Memory System
AuroraSOC implements a three-tier memory architecture that gives AI agents contextual recall of past investigations, threat intelligence, and recent conversation history. This is implemented in aurorasoc/memory/.
Three-Tier Design
Why Three Tiers?
| Without Tiered Memory | With Tiered Memory |
|---|---|
| Agent sees only current conversation | Agent recalls similar past cases |
| Every investigation starts from scratch | Learns from organizational history |
| IOCs checked against external feeds only | Local IOC knowledge base with similarity |
| No context about past false positives | "This pattern was a false positive last month" |
Tier 1: Sliding Memory
class SlidingMemory:
"""Recent conversation history with configurable window."""
def __init__(self, max_messages: int = 20):
self.max_messages = max_messages
self._messages: deque = deque(maxlen=max_messages)
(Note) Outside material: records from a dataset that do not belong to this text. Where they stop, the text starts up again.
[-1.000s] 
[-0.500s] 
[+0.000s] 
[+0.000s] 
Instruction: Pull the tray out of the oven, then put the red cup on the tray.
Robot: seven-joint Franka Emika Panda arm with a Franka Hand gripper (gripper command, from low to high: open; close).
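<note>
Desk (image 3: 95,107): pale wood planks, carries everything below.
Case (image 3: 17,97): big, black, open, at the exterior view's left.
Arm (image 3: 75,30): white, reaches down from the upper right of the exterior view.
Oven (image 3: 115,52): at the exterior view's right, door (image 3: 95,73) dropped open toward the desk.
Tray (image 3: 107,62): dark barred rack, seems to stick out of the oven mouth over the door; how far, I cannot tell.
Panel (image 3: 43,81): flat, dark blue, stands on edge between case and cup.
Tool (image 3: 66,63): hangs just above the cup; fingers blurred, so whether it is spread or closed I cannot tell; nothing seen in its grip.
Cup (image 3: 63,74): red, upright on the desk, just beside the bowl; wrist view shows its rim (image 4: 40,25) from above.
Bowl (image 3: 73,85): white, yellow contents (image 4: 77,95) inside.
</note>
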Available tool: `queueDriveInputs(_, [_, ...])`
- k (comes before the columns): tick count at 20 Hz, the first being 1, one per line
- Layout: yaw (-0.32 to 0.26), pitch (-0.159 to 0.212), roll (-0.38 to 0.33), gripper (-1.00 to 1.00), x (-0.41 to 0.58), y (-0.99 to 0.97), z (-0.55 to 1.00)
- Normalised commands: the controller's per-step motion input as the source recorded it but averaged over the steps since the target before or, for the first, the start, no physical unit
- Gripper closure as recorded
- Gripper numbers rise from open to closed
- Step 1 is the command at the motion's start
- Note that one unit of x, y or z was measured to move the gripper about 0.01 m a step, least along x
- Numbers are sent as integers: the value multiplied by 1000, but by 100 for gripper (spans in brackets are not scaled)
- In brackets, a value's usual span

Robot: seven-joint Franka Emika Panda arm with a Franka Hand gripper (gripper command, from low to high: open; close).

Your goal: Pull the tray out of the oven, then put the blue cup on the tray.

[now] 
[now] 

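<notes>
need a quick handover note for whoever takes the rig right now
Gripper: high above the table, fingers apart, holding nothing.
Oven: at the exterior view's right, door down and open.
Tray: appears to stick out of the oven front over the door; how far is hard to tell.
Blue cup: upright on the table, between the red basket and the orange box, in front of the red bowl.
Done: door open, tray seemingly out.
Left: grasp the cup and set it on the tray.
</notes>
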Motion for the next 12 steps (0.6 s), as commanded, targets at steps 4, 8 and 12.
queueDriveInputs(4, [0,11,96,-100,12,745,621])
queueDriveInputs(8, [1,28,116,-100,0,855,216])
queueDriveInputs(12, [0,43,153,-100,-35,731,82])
def add(self, message: BaseMessage):
self._messages.append(message)
def get_all(self) -> List[BaseMessage]:
return list(self._messages)
- Storage: In-process Python
deque - Latency: ~0ms (memory access)
- Persistence: None (lost on restart)
- Purpose: Maintain recent conversation context for multi-turn reasoning
- Window sizes: 20 (default), 30 (hunter), 40 (responder), 50 (analyst), 100 (orchestrator)
Tier 2: Episodic Memory
class EpisodicMemoryStore:
"""Long-term case memory using vector similarity search."""
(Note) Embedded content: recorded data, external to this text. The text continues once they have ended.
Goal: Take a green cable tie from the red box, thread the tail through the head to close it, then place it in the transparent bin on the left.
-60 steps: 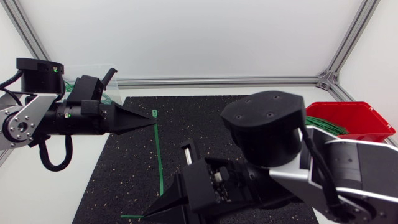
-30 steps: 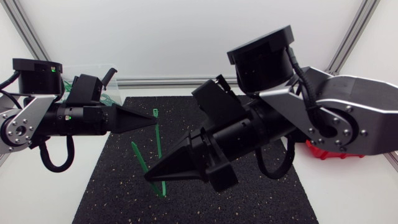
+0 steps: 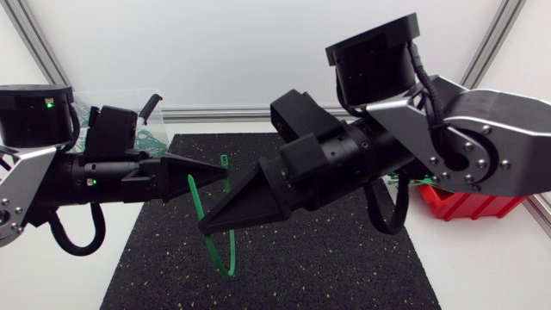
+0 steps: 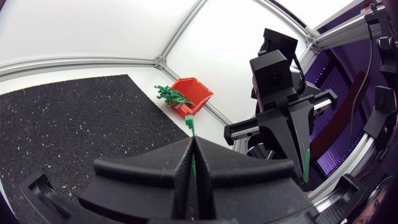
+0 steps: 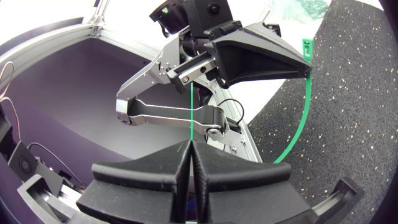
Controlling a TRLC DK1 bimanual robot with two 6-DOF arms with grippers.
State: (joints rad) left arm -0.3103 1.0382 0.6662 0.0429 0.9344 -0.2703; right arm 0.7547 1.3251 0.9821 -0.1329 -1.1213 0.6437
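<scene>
A green cable tie (image 3: 229,226) hangs in a loop over the black mat (image 3: 327,258), held at both ends. My left gripper (image 3: 222,173) is shut on it just below the head (image 3: 224,161), which points up. My right gripper (image 3: 207,226) is shut on the tail, whose free end (image 3: 195,194) sticks up past the tips towards the left gripper. In the left wrist view the head (image 4: 188,121) rises from the shut fingertips. In the right wrist view the thin tail (image 5: 189,118) runs ahead of my right gripper (image 5: 189,144), and the strap (image 5: 300,118) curves up to the left gripper (image 5: 261,59).
The red box (image 3: 469,204) with more green ties stands at the right, largely behind my right arm; the left wrist view shows the red box (image 4: 198,93) at the mat's far corner. The transparent bin (image 3: 138,112) with ties in it stands at the back left.
My right arm has swung up and to the left, lifting the tail off the mat and bending the tie into a loop. The left gripper has shifted slightly with the head.
</scene>
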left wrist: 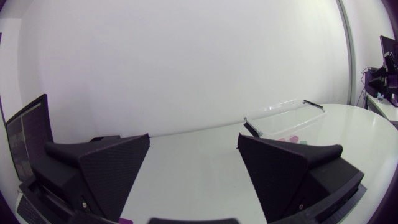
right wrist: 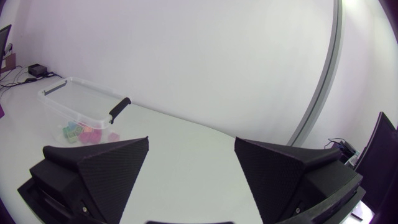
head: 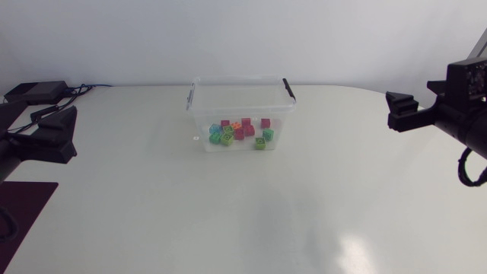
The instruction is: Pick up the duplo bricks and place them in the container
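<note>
At the left side of the white table [head: 228, 213], the left arm's matte black gripper [left wrist: 194, 140] hung low over the surface with its two wedge-shaped fingers spread wide apart and nothing between them. Well ahead of it, near the table's far edge and about the middle, stood the clear plastic rectangular container [head: 199, 114] with black handle clips [head: 289, 87] at its two ends. The small duplo bricks [head: 242, 132] in red, green, teal and orange all lay in a loose heap on its floor. At the right side, the right arm's matte black gripper [right wrist: 191, 142] was held well apart from the container, its fingers likewise parted with only bare table between them.
</note>
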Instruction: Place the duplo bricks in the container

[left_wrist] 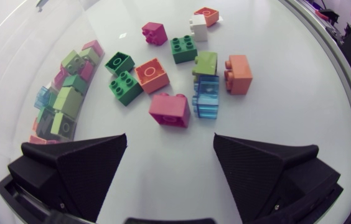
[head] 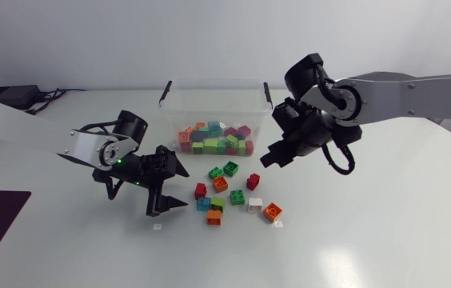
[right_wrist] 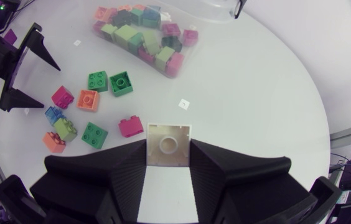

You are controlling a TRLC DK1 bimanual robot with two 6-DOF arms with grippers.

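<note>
Right tool (right_wrist: 168, 150) clamps cream brick (right_wrist: 169, 138); left tool (left_wrist: 169, 155) spread before loose bricks (left_wrist: 152, 74)

Both arms are smooth silver-grey tubes dotted with small dark screws, joined by rounded black joints. The left arm (head: 25, 120) shows a round silver cap at its wrist and a tiny green light (head: 118, 162). The right arm (head: 417, 94) has a black cable (head: 342, 164) looping beneath its wrist. The left gripper (head: 181, 190) and right gripper (head: 267, 162) are matte black with broad, finely textured wedge fingers.

White table (head: 385, 232); small white tag (head: 157, 227) on it, second tag (head: 278, 224) well apart.
</note>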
def __init__(self, qdrant_client, collection="aurora_cases"):
self.client = qdrant_client
self.collection = collection
self.embedder = TextEmbedder() # all-MiniLM-L6-v2
async def store(self, case_summary: str, metadata: dict):
"""Store a completed investigation as a memory."""
embedding = self.embedder.embed(case_summary)
await self.client.upsert(
collection_name=self.collection,
points=[PointStruct(
id=str(uuid4()),
vector=embedding,
payload={"summary": case_summary, **metadata}
)]
)
async def recall(self, query: str, limit: int = 10) -> List[dict]:
"""Find similar past cases by semantic search."""
query_embedding = self.embedder.embed(query)
results = await self.client.search(
collection_name=self.collection,
query_vector=query_embedding,
limit=limit
)
return [hit.payload for hit in results]
- Storage: Qdrant vector database (
aurora_casescollection) - Latency: ~50ms (network + ANN search)
- Persistence: Full (disk-backed in Qdrant)
- Purpose: Recall similar past investigations when analyzing new alerts
- Embedding model:
all-MiniLM-L6-v2(384-dimensional vectors)
How Episodic Memory Works
Tier 3: Threat Intel Memory
class ThreatIntelMemory:
"""IOC knowledge base with vector similarity + Redis cache."""
def __init__(self, qdrant_client, redis_client):
self.qdrant = qdrant_client
self.redis = redis_client
self.collection = "aurora_threat_intel"
self.embedder = TextEmbedder()
async def search(self, query: str, limit: int = 20) -> List[dict]:
"""Search for related threat intelligence."""
# Check Redis cache first
cache_key = f"threat_intel:{hashlib.md5(query.encode()).hexdigest()}"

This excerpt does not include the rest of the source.